* **Description of the task**
Reproduce exactly the lines of the material beneath, from the line that contains "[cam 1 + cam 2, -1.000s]" to the line that contains "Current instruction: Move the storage", both included, and no other lines.

* **Provided data**
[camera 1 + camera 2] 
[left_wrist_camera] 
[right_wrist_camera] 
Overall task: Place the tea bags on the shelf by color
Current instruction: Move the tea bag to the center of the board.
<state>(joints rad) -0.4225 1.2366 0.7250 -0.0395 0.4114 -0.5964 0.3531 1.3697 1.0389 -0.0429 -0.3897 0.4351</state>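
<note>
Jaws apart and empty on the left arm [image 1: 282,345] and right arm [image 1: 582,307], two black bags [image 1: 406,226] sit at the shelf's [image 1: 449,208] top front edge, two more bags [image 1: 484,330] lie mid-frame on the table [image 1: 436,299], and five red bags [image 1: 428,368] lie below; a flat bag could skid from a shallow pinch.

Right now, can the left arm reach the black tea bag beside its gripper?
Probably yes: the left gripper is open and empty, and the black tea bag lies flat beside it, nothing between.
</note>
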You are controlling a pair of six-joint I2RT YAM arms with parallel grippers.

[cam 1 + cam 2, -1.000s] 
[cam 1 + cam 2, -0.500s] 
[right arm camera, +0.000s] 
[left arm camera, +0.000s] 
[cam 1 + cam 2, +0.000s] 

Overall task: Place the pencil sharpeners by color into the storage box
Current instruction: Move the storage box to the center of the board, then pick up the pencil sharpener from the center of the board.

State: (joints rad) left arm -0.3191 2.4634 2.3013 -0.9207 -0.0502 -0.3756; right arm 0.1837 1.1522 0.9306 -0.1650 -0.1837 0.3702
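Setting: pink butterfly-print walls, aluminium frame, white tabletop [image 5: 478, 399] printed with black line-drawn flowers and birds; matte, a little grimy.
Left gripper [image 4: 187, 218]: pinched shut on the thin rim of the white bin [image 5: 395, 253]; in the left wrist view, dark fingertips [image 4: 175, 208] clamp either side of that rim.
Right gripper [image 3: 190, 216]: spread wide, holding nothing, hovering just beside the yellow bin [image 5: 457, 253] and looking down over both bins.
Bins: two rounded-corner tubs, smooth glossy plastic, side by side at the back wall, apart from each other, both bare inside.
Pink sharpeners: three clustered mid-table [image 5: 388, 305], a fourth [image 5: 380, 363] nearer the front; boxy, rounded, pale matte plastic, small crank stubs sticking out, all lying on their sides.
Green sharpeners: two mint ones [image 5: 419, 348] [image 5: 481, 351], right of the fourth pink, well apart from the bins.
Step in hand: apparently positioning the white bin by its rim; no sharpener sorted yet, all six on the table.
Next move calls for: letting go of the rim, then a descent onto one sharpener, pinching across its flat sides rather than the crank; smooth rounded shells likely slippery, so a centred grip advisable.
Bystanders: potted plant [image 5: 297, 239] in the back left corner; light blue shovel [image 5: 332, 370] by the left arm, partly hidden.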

* **Result for this task**
[cam 1 + cam 2, -1.000s] 
[cam 1 + cam 2, -0.500s] 
[right arm camera, +0.000s] 
[left arm camera, +0.000s] 
[cam 1 + cam 2, +0.000s] 

Overall task: Place the pencil sharpeners by color into the storage box
Current instruction: Move the storage box to the center of the board, then pick up the pencil sharpener from the center of the board.

The answer has been written out completely.